Prompt.
When the line with "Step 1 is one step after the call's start" appears below, start repeating lines exactly, and keep going through the line with "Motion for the"; add nothing outside that span.

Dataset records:
□ □ □

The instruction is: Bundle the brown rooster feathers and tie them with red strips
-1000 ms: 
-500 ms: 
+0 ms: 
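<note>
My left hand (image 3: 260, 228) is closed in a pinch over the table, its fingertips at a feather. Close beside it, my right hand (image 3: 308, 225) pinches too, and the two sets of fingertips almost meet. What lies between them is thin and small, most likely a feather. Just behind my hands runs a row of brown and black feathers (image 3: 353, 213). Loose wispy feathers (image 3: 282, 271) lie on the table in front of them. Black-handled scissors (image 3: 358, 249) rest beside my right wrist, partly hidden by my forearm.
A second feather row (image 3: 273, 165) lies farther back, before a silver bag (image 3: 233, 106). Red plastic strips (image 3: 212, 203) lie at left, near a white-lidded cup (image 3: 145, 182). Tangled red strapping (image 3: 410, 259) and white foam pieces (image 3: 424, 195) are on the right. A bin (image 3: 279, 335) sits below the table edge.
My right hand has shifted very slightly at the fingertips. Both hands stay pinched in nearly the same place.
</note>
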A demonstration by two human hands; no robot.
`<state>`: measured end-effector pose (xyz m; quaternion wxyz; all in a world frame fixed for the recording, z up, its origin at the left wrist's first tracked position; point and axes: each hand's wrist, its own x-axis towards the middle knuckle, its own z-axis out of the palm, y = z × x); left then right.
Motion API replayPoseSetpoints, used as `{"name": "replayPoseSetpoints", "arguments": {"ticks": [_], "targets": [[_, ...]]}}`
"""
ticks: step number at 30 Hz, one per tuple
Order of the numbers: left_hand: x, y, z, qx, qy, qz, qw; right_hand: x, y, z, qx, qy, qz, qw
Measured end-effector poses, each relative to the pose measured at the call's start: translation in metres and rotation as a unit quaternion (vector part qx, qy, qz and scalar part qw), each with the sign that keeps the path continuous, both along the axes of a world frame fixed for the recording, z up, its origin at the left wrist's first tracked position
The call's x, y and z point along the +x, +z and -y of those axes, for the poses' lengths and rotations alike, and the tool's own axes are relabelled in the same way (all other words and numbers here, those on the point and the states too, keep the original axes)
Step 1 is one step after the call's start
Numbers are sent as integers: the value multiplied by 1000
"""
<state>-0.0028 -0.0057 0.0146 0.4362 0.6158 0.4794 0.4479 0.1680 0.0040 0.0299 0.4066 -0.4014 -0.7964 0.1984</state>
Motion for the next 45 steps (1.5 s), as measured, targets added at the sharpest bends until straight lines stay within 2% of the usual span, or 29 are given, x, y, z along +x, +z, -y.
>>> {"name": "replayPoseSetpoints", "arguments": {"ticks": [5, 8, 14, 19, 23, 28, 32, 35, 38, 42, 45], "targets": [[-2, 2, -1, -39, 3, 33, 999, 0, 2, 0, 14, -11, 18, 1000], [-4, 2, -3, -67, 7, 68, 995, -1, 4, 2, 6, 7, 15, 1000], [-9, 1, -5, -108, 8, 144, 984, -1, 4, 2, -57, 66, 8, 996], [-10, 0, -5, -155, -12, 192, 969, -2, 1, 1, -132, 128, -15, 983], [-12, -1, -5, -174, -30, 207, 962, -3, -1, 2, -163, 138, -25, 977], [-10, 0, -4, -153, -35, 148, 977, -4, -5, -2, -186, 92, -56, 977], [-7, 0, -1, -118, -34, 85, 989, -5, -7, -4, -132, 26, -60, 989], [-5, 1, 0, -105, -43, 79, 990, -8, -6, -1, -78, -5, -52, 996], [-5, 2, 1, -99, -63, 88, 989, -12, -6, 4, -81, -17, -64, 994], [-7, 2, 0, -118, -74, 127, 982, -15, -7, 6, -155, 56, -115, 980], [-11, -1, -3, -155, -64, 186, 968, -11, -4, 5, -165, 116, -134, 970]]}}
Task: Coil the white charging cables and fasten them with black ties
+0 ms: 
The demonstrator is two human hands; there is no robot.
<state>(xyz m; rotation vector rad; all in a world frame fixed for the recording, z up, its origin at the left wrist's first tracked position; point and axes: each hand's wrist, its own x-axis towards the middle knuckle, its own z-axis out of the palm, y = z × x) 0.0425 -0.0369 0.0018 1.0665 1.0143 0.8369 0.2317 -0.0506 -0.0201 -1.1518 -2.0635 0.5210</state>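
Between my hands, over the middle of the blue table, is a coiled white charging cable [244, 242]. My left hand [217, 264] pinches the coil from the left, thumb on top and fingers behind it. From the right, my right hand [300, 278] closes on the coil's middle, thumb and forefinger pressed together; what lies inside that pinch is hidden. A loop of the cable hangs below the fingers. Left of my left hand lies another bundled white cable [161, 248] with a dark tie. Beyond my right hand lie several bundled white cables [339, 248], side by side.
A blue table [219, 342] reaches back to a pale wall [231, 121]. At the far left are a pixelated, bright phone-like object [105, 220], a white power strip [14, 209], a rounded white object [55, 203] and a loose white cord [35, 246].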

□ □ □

Output of the task.
Step 1 is one step after the call's start
Numbers are sent as integers: the value multiplied by 1000
"""
<state>-0.0028 -0.0057 0.0146 0.4362 0.6158 0.4794 0.4479 0.1680 0.0040 0.0299 0.4066 -0.4014 -0.7964 0.1984</state>
Motion for the next 45 steps (1.5 s), as measured, targets added at the sharpest bends until straight lines stay within 2% of the usual span, or 29 are given, x, y, z along +x, +z, -y.

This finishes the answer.